[Moin-user] turning off intercaps wiki names

Thomas Waldmann tw at waldmann-edv.de
Thu Dec 12 03:18:08 EST 2002


Hi Mark,

> I looked at the GaGa parser which automatically makes links of existing
> pages. Do I also need to hack parsers/wiki.py to do what I need?

Yes. But maybe it would be best to discuss a bit before (so that we 
maybe find features and methods useful for all users).

> (BTW, I like Thomas' idea - I would want links to be either explicitly
> defined, or defined if they reference an existing page).

The latest incarnation of GaGaParser (see

http://linuxwiki.de/gaga/GaGa)

was modified to make a link out of (almost) ANY word. So you simply 
write standard text and the parser makes wikilinks out of ALL words 
except the words on GaGaBlackList (simple words like "and", "or", "he", 
"she" etc.).

Standard text becomes an almost "invisible" link as the markup is 
neither coloured nor underlined, but if you move the mouse pointer over 
it, you'll see that it really is a link (and you can create a page by 
clicking on it).

If the page already exists, the link gets coloured either blue (exact 
match) or violet (case-insensitive match). Colours maybe need to improve.

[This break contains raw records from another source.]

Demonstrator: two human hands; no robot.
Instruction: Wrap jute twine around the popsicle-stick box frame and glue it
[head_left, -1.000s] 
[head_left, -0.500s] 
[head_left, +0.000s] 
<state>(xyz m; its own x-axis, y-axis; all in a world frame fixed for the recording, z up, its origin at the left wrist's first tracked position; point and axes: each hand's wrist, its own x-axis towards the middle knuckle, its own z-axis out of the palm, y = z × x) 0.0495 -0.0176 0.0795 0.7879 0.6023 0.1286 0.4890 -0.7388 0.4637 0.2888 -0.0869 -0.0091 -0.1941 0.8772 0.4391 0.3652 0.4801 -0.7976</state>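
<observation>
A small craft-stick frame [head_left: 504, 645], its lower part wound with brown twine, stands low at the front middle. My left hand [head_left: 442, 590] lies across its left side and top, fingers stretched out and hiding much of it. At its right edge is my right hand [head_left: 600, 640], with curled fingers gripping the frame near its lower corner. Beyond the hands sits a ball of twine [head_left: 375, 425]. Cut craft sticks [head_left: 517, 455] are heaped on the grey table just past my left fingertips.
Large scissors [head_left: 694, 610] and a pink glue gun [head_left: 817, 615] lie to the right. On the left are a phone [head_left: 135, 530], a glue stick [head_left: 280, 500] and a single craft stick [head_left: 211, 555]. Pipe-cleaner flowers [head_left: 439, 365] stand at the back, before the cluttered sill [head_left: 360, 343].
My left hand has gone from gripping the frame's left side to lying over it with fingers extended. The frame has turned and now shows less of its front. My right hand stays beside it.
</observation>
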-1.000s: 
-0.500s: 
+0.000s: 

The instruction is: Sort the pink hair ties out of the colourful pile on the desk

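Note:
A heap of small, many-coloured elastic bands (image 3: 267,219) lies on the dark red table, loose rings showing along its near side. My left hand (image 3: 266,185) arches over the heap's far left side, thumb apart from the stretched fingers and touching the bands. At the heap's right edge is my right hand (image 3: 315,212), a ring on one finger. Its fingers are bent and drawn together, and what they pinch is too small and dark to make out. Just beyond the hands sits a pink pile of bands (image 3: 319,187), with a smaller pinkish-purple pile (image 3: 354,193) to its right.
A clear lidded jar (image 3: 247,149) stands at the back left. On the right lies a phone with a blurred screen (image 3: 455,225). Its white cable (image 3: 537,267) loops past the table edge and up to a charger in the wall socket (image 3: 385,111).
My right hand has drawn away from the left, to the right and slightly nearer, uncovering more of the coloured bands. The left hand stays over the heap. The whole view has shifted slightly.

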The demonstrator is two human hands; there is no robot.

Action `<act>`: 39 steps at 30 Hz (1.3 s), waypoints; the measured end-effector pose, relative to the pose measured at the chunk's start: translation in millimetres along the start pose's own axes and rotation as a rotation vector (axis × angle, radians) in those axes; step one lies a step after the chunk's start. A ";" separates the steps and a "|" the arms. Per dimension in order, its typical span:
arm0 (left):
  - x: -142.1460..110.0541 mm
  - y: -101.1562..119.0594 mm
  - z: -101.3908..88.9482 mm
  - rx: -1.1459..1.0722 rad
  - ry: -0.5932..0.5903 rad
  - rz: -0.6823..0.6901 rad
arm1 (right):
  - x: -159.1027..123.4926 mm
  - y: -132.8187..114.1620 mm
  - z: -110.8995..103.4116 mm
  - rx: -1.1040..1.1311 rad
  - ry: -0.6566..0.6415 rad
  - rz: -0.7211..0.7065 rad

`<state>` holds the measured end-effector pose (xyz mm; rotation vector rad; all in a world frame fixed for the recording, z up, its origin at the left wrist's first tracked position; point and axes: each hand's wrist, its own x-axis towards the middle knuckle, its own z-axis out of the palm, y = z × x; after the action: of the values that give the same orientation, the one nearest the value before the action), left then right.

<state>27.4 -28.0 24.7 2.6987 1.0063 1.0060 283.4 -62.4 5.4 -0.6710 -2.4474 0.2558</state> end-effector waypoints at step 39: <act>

The advantage of making a link out of any word is that you do not need 
CamelCase or [".."] to initially make the link, just click on the words.

The disadvantage is that HTML output gets bigger, currently much bigger, 
but that can be further optimized to <a href="...">word</a>. In the age 
of websites with much graphics, video etc. and web servers/clients using 
gzip compression, this should be no real problem.

And because ANY word is a link anyway, there would be the possibility to 
drop CamelCase and let it to the user to either just use automatic 
markup or to further emphasize this automatic markup by using manual 
markup for bold (or underlined [still to be implemented]).

I think this parser modification is very user-friendly although 
(optionally) breaking with CamelCase culture.

The subpage stuff has yet to be tested/defined for this latest incarnation.